### [WHAT YOU ARE ASKED TO DO]
Starting at the line below holding "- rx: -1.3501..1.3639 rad" and stopping at the line holding "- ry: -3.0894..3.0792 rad", print every line exactly, both ends included, and leave the rest out.

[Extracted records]

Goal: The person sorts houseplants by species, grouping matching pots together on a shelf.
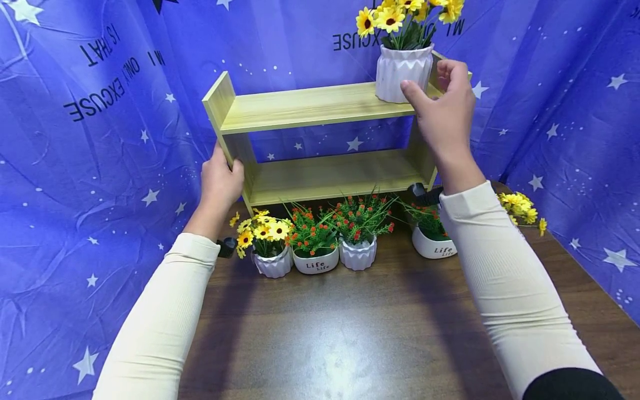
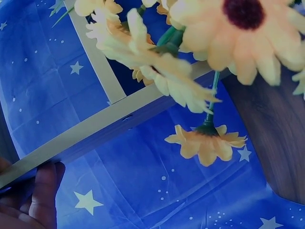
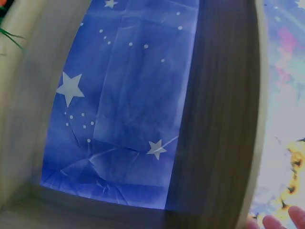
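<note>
A pale wooden two-tier shelf (image 1: 300, 106) stands at the back of the table. My left hand (image 1: 220, 180) grips its left side panel, thumb on the near side; the left wrist view shows the fingers (image 2: 45, 195) at the panel's edge. On the right end of the upper board rests a white ribbed pot (image 1: 397, 75) of yellow daisies (image 1: 390, 19). My right hand (image 1: 447, 108) is beside this pot, its thumb over the pot's front and its fingers bent loosely to the right, apart from the thumb. In the right wrist view only fingertips (image 3: 274, 222) show.
Before the shelf stand a pot of yellow daisies (image 1: 272, 264), a "Life" pot (image 1: 316, 264) and a ribbed pot (image 1: 358, 255), both with red blooms. Another "Life" pot (image 1: 432, 247) and yellow flowers (image 1: 522, 208) are partly behind my right arm. Blue starry cloth (image 1: 125, 166) surrounds the table (image 1: 300, 333).
</note>
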Available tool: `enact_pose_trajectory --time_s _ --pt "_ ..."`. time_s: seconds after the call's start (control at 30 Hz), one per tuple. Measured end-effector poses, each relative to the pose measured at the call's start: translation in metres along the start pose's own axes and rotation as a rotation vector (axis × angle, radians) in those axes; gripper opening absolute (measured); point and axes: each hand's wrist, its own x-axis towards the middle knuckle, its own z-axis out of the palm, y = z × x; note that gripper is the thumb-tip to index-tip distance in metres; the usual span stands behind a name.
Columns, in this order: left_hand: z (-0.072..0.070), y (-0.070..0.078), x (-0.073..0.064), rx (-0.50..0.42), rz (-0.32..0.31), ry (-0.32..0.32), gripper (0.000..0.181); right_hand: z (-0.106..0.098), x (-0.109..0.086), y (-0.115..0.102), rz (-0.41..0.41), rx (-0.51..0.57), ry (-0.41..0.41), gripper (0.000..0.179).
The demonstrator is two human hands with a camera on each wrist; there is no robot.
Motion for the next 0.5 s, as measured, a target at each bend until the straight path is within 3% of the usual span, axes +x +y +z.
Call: enact_pose_trajectory --time_s 0.23,0.5 --pt "0.002 -0.001 0.0 -0.006 -0.013 -0.004 0.039 -0.031 -0.039 0.023 -0.001 0.061 0.085 0.052" --pt "0.002 -0.001 0.0 -0.01 -0.017 -0.014 0.039 -0.065 -0.079 0.068 0.038 -0.021 0.143 0.048"
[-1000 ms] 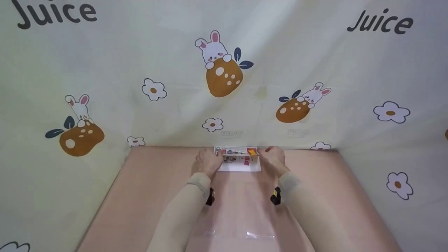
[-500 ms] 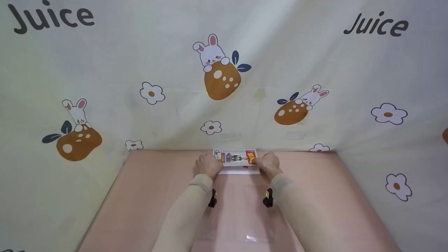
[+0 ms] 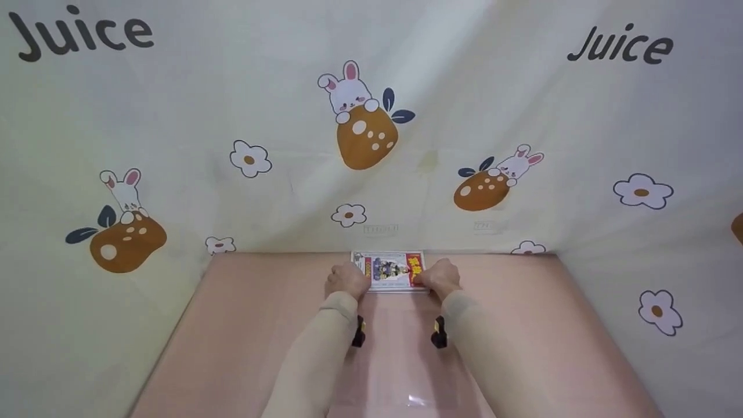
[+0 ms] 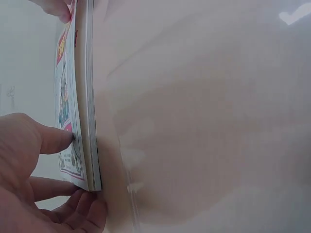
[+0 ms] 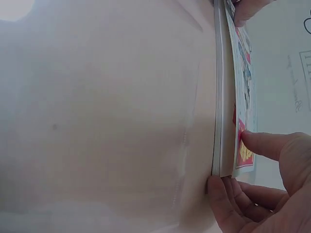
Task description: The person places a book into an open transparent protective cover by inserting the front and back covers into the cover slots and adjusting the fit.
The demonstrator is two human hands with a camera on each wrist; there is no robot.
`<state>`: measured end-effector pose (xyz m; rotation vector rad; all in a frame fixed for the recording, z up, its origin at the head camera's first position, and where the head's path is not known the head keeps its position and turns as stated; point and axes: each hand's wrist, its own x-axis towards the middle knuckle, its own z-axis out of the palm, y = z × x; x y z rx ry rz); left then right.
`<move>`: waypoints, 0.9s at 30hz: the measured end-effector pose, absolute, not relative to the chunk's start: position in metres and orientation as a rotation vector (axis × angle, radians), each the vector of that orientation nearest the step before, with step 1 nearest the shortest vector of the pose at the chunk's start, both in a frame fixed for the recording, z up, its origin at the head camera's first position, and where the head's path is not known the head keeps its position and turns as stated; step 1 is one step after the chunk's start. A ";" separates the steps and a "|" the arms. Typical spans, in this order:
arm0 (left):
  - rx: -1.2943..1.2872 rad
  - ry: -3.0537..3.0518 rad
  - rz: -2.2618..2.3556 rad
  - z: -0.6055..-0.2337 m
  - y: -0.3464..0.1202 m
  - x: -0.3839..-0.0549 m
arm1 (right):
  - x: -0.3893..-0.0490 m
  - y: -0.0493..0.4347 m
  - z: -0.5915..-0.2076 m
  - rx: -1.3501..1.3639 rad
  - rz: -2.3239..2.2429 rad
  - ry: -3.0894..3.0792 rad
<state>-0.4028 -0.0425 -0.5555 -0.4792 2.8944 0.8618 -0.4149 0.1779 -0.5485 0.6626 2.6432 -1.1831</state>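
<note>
A book (image 3: 388, 271) with a colourful illustrated cover lies sideways at the back edge of the pink table. My left hand (image 3: 348, 278) grips its left end; in the left wrist view the thumb rests on the cover (image 4: 64, 92) while the other fingers sit at the book's end and lower edge. At the opposite end my right hand (image 3: 441, 277) holds it the same way, its thumb on the red and yellow print. Both wrist views show the cover standing slightly off the page block (image 5: 222, 97).
Behind the book rises a pale cloth wall (image 3: 290, 191) printed with rabbits, fruit and flowers. A clear plastic sheet or bag (image 3: 400, 360) lies on the pink tabletop (image 3: 249, 337) between my forearms. Black wrist mounts (image 3: 439, 332) sit under my sleeves.
The book's raised cover has come down toward me over the pages, both thumbs moving with it. My right hand has shifted slightly left, and the head view has tilted a little upward.
</note>
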 end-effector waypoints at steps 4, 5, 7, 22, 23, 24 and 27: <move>-0.500 2.894 0.859 -0.556 -0.042 -0.406 | -0.414 0.177 -0.548 0.645 -1.191 2.659; -0.505 2.892 0.861 -0.555 -0.041 -0.406 | -0.413 0.178 -0.548 0.647 -1.199 2.651; -0.511 2.891 0.875 -0.552 -0.042 -0.404 | -0.411 0.179 -0.548 0.658 -1.231 2.617; -0.632 2.607 1.363 -0.545 -0.052 -0.407 | -0.407 0.186 -0.542 0.718 -1.442 2.405; -0.639 2.587 1.394 -0.546 -0.051 -0.408 | -0.407 0.186 -0.542 0.711 -1.438 2.409; -0.648 2.565 1.426 -0.546 -0.051 -0.409 | -0.407 0.186 -0.543 0.710 -1.439 2.408; -0.678 2.494 1.528 -0.544 -0.049 -0.409 | -0.407 0.186 -0.544 0.702 -1.436 2.410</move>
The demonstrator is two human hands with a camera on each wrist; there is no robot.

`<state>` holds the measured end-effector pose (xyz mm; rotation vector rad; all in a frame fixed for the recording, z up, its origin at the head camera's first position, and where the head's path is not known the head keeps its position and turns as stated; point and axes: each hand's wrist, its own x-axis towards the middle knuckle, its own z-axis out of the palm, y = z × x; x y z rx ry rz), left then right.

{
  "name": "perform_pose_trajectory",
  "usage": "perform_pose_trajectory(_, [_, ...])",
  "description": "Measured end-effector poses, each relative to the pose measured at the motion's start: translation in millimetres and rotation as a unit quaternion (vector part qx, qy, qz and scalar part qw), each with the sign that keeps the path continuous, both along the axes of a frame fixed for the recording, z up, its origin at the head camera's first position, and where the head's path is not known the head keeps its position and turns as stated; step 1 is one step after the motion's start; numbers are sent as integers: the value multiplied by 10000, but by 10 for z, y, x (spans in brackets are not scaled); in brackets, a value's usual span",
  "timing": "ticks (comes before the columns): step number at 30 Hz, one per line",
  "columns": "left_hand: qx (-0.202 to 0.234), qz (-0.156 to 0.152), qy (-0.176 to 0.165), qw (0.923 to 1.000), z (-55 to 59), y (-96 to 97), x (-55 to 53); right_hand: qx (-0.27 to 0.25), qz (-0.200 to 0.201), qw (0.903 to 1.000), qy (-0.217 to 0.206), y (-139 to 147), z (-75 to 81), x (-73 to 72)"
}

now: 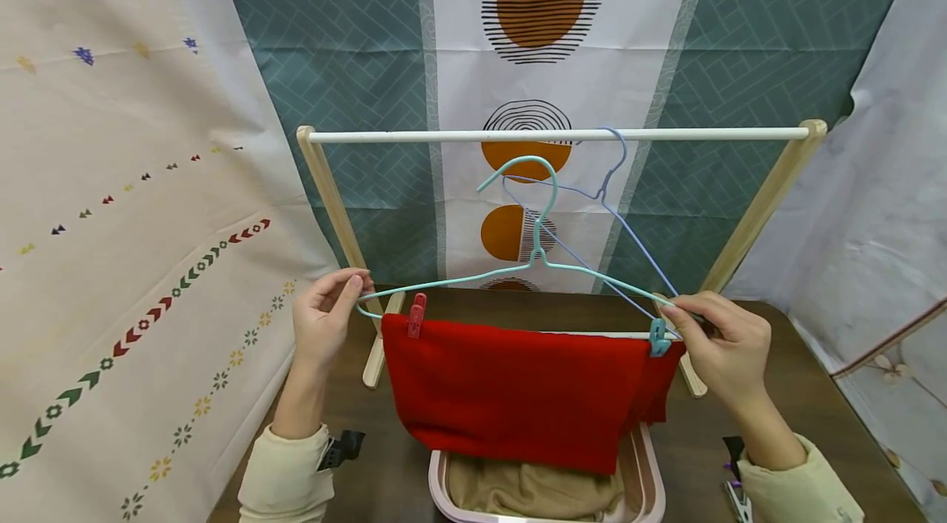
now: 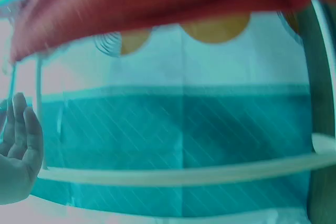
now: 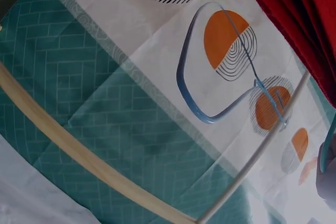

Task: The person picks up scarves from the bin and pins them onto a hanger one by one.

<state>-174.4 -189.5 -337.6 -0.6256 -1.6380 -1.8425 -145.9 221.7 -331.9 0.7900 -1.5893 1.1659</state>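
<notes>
Both hands hold a mint-green clothes hanger (image 1: 459, 280) by its ends, hook upward, in front of the rack. My left hand (image 1: 321, 317) pinches its left corner between thumb and fingers. At the right corner, my right hand (image 1: 728, 342) grips it with thumb and forefinger. A folded red cloth (image 1: 518, 391) drapes over the hanger's lower bar. It is fastened by a red clothespin (image 1: 417, 316) on the left and a blue clothespin (image 1: 658, 338) close to the right hand. The left wrist view shows the cloth's blurred edge (image 2: 157, 3) overhead.
Behind stands a wooden rack with a white rail (image 1: 414, 136); an unloaded blue hanger (image 1: 638, 239) hangs from it. Below the cloth, a pink basket (image 1: 651, 478) contains tan fabric (image 1: 525, 490). A clip (image 1: 738, 498) lies on the brown table (image 1: 806, 424) by the right sleeve.
</notes>
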Motion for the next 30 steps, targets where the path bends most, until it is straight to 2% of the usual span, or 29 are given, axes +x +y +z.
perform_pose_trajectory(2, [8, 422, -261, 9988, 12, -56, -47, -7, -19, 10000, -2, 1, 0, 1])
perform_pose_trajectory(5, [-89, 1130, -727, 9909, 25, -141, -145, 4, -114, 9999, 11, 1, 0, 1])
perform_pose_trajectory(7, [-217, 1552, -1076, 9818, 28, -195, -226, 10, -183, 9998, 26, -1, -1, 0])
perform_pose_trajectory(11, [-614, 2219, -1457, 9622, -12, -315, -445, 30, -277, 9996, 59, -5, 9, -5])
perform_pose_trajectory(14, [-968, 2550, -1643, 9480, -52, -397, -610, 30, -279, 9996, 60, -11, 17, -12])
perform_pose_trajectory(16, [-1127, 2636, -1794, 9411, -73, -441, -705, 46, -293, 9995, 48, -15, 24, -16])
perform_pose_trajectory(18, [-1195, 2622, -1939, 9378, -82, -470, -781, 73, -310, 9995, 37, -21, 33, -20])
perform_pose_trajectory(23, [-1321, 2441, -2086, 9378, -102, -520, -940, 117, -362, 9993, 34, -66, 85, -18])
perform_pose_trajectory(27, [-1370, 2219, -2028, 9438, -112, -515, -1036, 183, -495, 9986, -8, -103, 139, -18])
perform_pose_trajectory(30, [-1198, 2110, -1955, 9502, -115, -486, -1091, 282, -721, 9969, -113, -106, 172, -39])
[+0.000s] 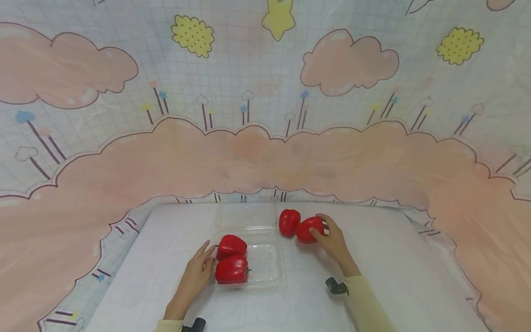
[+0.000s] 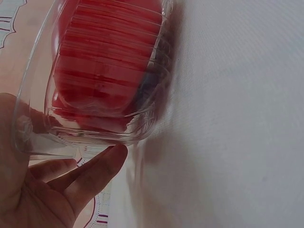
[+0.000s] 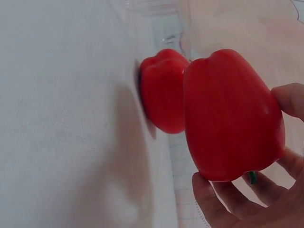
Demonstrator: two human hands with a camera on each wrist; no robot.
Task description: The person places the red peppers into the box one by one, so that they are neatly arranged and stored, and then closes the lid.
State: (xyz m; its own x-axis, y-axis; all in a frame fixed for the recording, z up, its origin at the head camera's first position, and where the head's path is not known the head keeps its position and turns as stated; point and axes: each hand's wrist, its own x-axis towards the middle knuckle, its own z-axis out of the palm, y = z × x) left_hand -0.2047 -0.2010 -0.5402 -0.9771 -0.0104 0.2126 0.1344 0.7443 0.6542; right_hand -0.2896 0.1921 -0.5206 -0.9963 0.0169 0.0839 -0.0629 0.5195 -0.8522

### [REPLY]
  - rx: -1.3501..1.3639 rad
  - rz: -2.3239..2.2429 rad
  - ry: -3.0894..3.0792 rad

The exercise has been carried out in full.